Start of Block

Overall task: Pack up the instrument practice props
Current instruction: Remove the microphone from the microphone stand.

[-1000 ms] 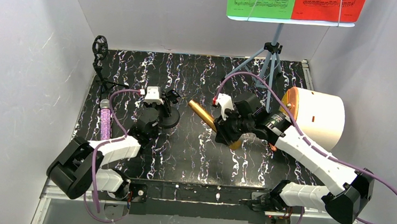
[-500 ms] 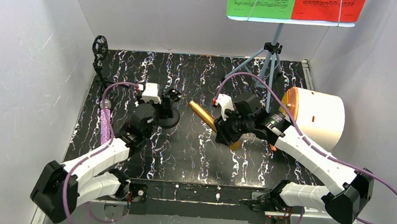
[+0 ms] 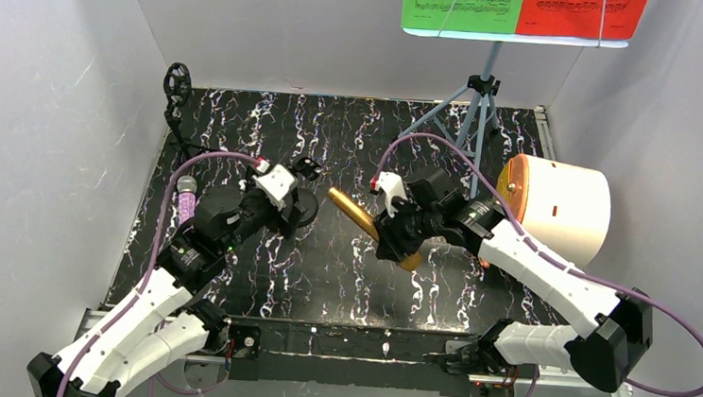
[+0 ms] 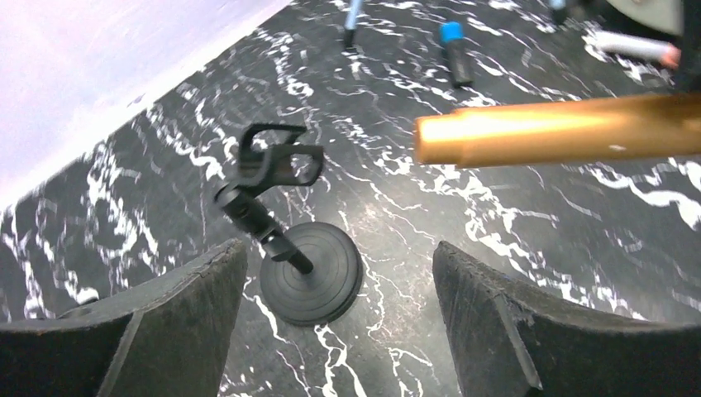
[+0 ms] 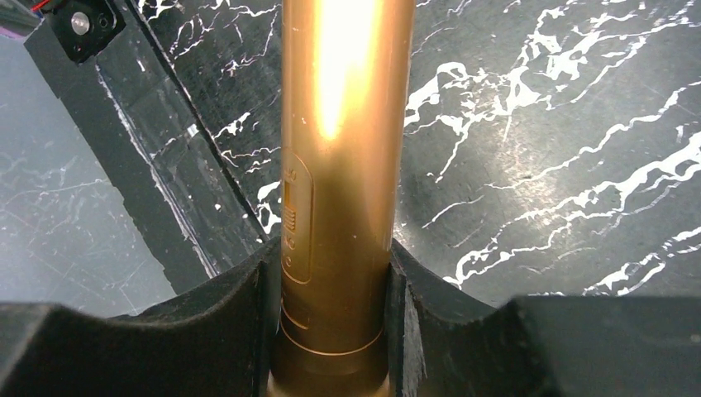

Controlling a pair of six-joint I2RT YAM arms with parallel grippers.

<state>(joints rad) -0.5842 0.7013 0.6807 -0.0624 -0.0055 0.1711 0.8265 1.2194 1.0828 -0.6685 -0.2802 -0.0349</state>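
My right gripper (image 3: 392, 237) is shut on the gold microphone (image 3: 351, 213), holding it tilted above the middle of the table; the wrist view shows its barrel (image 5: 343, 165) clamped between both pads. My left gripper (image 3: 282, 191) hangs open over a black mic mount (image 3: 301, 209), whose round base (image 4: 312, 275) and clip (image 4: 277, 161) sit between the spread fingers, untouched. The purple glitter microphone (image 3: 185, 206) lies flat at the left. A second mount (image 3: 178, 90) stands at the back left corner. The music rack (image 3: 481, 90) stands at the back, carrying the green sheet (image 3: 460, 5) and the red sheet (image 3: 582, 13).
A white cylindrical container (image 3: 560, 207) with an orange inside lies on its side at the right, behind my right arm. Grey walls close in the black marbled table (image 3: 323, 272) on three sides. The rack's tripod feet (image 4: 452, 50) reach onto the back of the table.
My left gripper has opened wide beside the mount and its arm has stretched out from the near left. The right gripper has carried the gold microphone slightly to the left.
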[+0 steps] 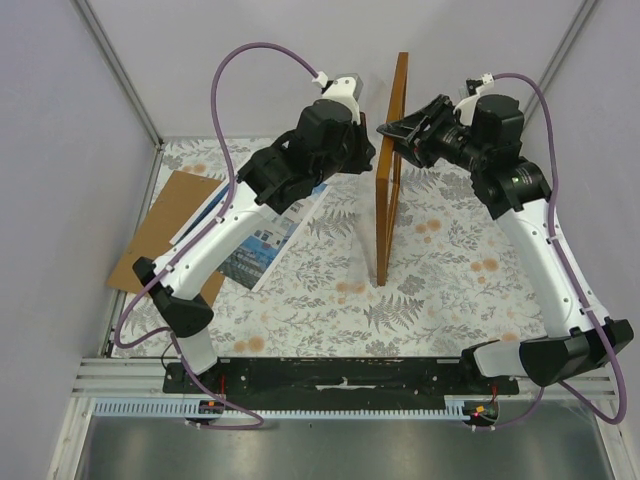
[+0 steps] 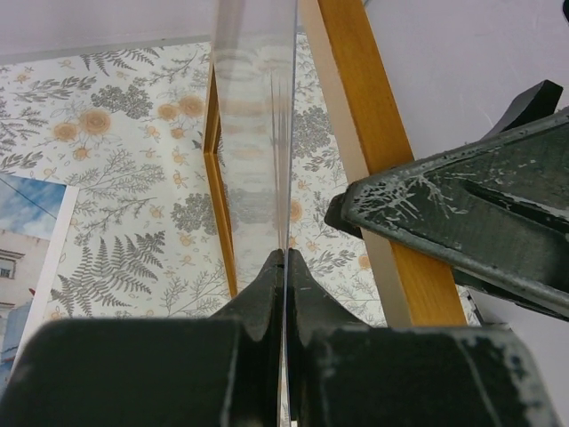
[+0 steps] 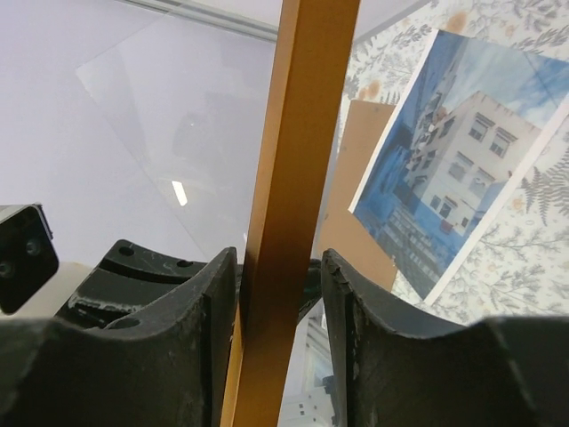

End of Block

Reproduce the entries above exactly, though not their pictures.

_Final answer_
Overall task: Pack up the instrument practice props
Current instruction: Remove the microphone from the microphone stand.

[-1000 ms] 
[-500 ms] 
[+0 ms] 
[+0 ms] 
[+0 ms] 

Controlling a pair of six-joint I2RT YAM arms with parallel grippers.

<state>(joints rad) -0.5842 0.7013 0.6807 -0.0624 -0.0055 0.1711 0.8265 1.2194 1.0828 -0.6685 -0.2802 -0.0349</state>
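My right gripper (image 3: 392, 237) is shut on the gold microphone (image 3: 351, 213), holding it tilted above the middle of the table; the wrist view shows its barrel (image 5: 343, 165) clamped between both pads. My left gripper (image 3: 282, 191) hangs open over a black mic mount (image 3: 301, 209), whose round base (image 4: 312, 275) and clip (image 4: 277, 161) sit between the spread fingers, untouched. The purple glitter microphone (image 3: 185, 206) lies flat at the left. A second mount (image 3: 178, 90) stands at the back left corner. The music rack (image 3: 481, 90) stands at the back, carrying the green sheet (image 3: 460, 5) and the red sheet (image 3: 582, 13).
A white cylindrical container (image 3: 560, 207) with an orange inside lies on its side at the right, behind my right arm. Grey walls close in the black marbled table (image 3: 323, 272) on three sides. The rack's tripod feet (image 4: 452, 50) reach onto the back of the table.
My left gripper has opened wide beside the mount and its arm has stretched out from the near left. The right gripper has carried the gold microphone slightly to the left.
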[+0 steps] 
[+0 steps] 
[+0 steps] 

That completes the response.